Dicen que había una vez un anciano muy rico, pero también muy avaro. Era un verdadero usurero y prestaba dinero con un interés desmedido. Recaudaba habitualmente sus intereses, viajando de un lado para otro. Como le faltaban las fuerzas, con no poco dolor de su corazón se compró un asno. Para no exponerse a que el asno enfermase o muriese, y así perder lo que había pagado por el mismo, lo utilizaba sólo cuando tenía que desplazarse a considerable distancia. Cierto día tenía que viajar muy lejos y decidió utilizar el asno. Pero el asno no estaba acostumbrado a cargar a su amo y, al poco tiempo de ser montado, comenzó a jadear gravemente. El anciano se asustó. ¡No vaya a ser que me quede sin asno y sin dinero! Descabalgó e incluso le quitó la silla de montar para que el animal se repusiera. Entonces el asno salió de estampida. El anciano, renqueando, trató de seguirlo, penosamente, pues no deseaba tampoco deshacerse de la silla de montar.

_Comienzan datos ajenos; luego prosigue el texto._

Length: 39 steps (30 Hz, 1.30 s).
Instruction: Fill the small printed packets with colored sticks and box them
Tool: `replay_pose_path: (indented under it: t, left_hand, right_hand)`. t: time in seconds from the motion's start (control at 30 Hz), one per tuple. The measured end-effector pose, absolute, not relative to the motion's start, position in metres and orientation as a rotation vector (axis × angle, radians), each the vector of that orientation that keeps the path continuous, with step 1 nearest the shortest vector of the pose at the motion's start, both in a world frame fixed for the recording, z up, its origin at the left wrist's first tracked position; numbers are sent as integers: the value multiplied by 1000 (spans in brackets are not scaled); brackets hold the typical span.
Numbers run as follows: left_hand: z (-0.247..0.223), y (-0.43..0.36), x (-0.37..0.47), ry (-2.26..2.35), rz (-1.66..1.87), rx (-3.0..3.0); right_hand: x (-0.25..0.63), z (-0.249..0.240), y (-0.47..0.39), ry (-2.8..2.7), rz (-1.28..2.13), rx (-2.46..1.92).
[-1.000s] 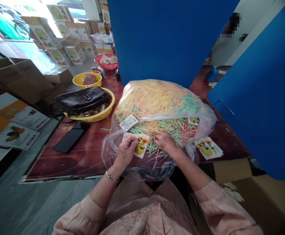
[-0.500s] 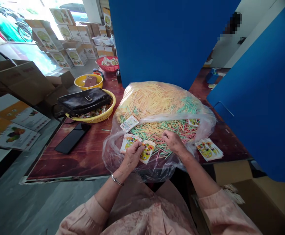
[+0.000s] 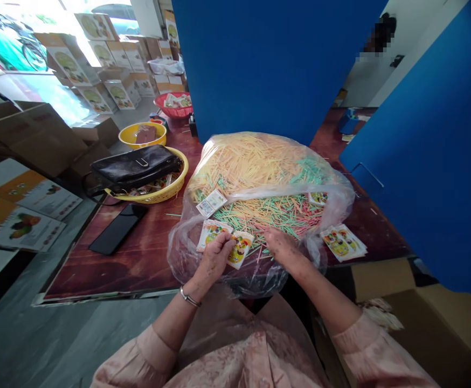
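My left hand [image 3: 217, 254] is closed, pinching a small printed packet [image 3: 241, 251] with colourful cartoon pictures. Just left of it lie more printed packets [image 3: 208, 235], partly covered by the hand. My right hand [image 3: 281, 247] is closed with its fingers bent downward at the near edge of a heap of thin coloured sticks [image 3: 255, 213]. Whatever its fingertips hold is hidden. A large clear plastic bag [image 3: 324, 207] surrounds the sticks, its mouth spread toward me. Another packet [image 3: 212, 203] rests on the bag's left side.
A stack of packets [image 3: 344, 242] lies to the right on the dark red table [image 3: 150, 269]. On the left are a phone [image 3: 118, 229], a yellow basket [image 3: 181, 186] carrying a black handbag [image 3: 138, 164], and a yellow bowl [image 3: 124, 137]. Blue panels [image 3: 260, 64] stand behind; an open carton [image 3: 429, 328] sits lower right.
My right hand has moved down and slightly left, nearer the packet in my left hand. The left hand keeps its pinch on the packet. The whole view has shifted a little.
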<state>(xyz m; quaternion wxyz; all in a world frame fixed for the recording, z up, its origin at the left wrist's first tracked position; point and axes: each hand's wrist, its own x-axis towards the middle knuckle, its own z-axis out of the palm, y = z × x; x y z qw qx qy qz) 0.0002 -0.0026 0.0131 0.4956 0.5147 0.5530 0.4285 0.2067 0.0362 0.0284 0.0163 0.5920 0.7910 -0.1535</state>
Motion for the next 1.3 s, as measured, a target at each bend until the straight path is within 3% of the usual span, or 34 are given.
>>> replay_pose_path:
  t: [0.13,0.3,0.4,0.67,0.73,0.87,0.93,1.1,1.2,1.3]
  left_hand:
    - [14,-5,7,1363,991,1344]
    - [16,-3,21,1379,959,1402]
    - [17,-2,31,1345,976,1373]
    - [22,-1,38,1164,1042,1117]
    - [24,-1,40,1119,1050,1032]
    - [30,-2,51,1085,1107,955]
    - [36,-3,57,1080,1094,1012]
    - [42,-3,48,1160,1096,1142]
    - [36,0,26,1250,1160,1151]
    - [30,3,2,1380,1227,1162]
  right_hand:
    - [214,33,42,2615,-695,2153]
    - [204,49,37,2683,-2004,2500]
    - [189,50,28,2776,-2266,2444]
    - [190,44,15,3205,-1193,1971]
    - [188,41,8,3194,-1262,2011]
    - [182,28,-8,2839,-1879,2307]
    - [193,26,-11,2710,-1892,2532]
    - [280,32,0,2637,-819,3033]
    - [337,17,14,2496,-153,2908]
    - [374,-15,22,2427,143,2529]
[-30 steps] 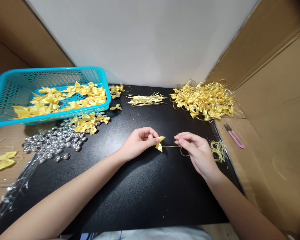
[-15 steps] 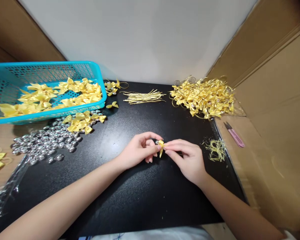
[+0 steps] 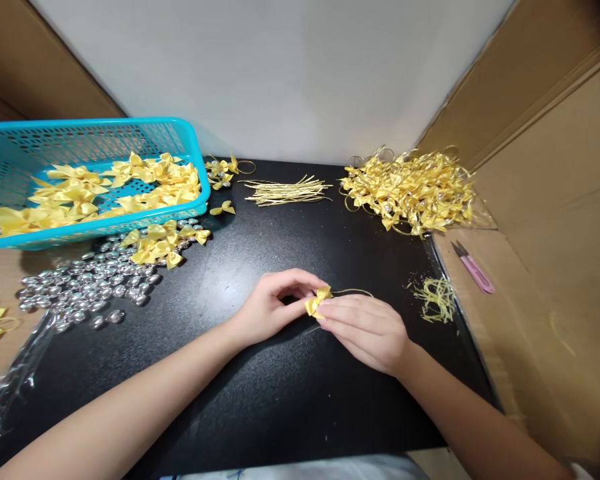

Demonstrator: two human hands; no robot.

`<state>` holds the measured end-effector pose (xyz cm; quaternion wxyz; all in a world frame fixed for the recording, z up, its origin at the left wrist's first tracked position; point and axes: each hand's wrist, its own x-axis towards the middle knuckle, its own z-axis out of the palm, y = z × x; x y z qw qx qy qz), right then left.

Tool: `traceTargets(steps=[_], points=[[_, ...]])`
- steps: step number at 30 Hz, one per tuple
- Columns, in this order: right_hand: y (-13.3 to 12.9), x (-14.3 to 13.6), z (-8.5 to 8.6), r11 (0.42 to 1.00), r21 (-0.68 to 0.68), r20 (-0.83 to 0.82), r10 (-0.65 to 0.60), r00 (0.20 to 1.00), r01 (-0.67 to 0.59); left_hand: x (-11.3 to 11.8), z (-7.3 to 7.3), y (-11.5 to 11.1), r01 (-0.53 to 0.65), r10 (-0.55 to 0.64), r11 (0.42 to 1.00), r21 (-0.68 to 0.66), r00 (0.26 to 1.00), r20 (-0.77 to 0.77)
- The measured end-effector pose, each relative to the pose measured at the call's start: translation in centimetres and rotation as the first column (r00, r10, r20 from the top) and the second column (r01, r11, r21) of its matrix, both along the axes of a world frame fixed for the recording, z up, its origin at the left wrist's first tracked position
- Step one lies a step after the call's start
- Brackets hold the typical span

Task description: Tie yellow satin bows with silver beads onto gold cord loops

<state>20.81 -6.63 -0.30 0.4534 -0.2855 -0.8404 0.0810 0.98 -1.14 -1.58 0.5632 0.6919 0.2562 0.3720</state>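
Tabletop (image 3: 280, 400), two hands (image 3: 267, 310) (image 3: 373, 327) at apparently one bow (image 3: 316, 304)

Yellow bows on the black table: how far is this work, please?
Looks done: the big heap of looped bows at the back right. In hand: one bow, between the left hand and right hand. Apparently left: loose bows in the blue basket, silver beads and straight gold cords.

The one camera sat on the worker's head — looking forward and down over both bare forearms to the black, flat tabletop (image 3: 260, 387) close below — and faced the plain, pale grey upright wall (image 3: 280, 80) beyond the far edge.
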Motion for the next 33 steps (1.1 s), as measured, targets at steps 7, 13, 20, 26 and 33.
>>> traceTargets(steps=[7,13,20,26,33], points=[[-0.4,-0.4,0.8,0.954,-0.264,-0.215,-0.205,0.955,0.146,0.1,1.2,0.0,-0.080,0.119,0.959,0.274,0.984,-0.130],[-0.2,-0.6,0.8,0.864,-0.447,-0.247,-0.369,0.896,0.232,0.6,0.6,-0.7,-0.088,0.074,0.992,-0.095,0.987,-0.146],[-0.3,-0.1,0.8,0.872,-0.419,-0.054,-0.303,0.952,0.254,0.6,0.5,-0.9,-0.065,0.054,0.995,-0.069,0.987,-0.150],[0.0,-0.1,1.1,0.849,-0.500,0.015,-0.187,0.982,0.169,0.6,1.0,-0.5,-0.009,0.006,1.000,-0.008,0.965,-0.261],[0.4,0.4,1.3,0.785,-0.611,0.097,-0.060,0.993,0.107,0.6,0.9,-0.4,-0.008,0.001,1.000,-0.030,0.970,-0.244]])
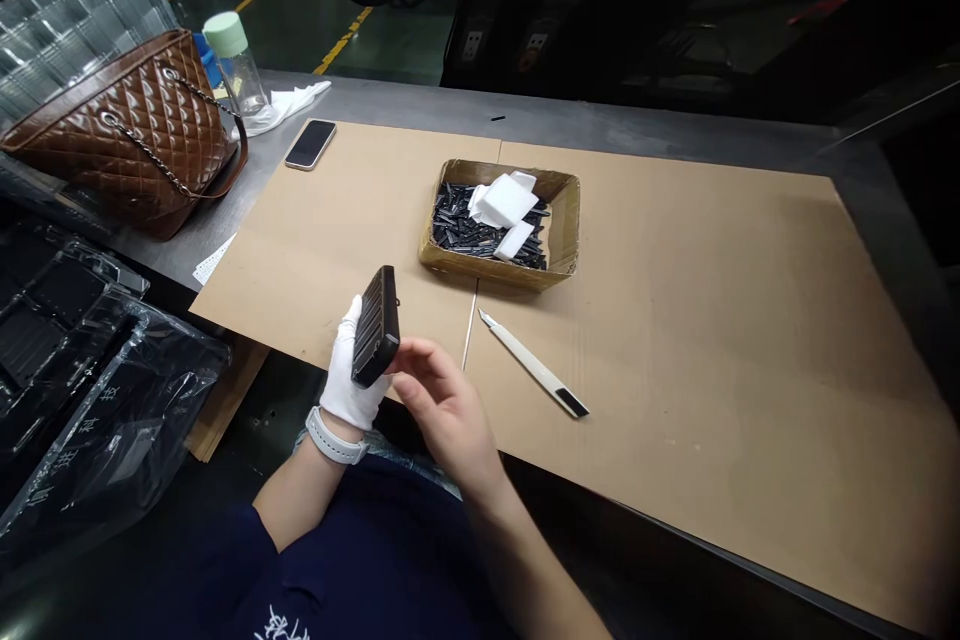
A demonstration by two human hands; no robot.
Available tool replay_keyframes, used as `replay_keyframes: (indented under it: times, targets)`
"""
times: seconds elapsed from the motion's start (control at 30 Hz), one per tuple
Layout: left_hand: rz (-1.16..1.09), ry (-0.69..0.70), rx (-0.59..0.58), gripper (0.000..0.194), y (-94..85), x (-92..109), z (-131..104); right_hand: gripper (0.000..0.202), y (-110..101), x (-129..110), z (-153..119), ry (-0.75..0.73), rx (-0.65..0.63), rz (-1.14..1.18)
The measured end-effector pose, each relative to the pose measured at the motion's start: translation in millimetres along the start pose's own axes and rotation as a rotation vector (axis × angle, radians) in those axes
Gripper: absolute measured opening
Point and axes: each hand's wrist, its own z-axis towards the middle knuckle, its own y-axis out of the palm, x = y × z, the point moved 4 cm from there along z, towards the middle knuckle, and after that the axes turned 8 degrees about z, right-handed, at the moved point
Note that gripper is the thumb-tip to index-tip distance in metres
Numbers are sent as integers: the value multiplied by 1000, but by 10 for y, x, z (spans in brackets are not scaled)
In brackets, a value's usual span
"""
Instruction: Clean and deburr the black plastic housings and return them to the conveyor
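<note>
A black rectangular part with ribs or slots on one face [378, 325] is tilted up just past the table's front edge. My left hand [352, 382], in a white glove, is wrapped round its left side and bottom. My bare right hand [444, 407] is at its lower right corner, fingers curled and fingertips partly hidden behind the part. Whether the right fingers grip it is not clear. A cutter with a white handle [534, 363] lies on the cardboard to the right. Beyond the hands stands an open cardboard box [495, 268] holding many small black pieces [459, 228] and white pads [507, 200].
Cardboard sheets [697, 320] cover the metal table. At the left are a phone [310, 145], a brown quilted bag [142, 130], a bottle with a green cap [238, 65] and clear plastic trays [75, 30]. Plastic-wrapped black trays [112, 420] stand at the lower left.
</note>
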Motion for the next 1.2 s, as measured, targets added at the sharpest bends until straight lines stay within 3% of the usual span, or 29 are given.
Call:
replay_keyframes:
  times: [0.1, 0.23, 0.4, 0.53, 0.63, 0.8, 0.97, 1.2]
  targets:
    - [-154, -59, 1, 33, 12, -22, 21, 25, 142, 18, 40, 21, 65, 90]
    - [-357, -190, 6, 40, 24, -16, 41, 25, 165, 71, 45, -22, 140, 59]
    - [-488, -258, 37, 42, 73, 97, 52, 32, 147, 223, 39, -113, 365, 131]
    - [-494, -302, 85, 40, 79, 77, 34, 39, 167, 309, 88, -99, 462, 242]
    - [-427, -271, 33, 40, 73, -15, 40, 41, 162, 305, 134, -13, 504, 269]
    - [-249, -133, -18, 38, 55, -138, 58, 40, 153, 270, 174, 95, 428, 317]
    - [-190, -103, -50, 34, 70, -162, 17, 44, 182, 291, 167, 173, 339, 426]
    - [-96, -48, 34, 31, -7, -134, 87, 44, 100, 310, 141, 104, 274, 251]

Cuando el anciano llego a su casa, lo primero que hizo, sin despojarse siquiera de la silla de montar, fue preguntar por el asno. Sí, había regresado. Así que el anciano, a pesar de estar empapado de sudor y tener una espasmódica respiración, se sintió aliviado.
Ciertamente poco le duró su alivio. Unas horas después su envejecido corazón se detenía, no sin antes haber preguntado a sus sirvientes:
—Pero ¿de verdad que ha regresado el asno?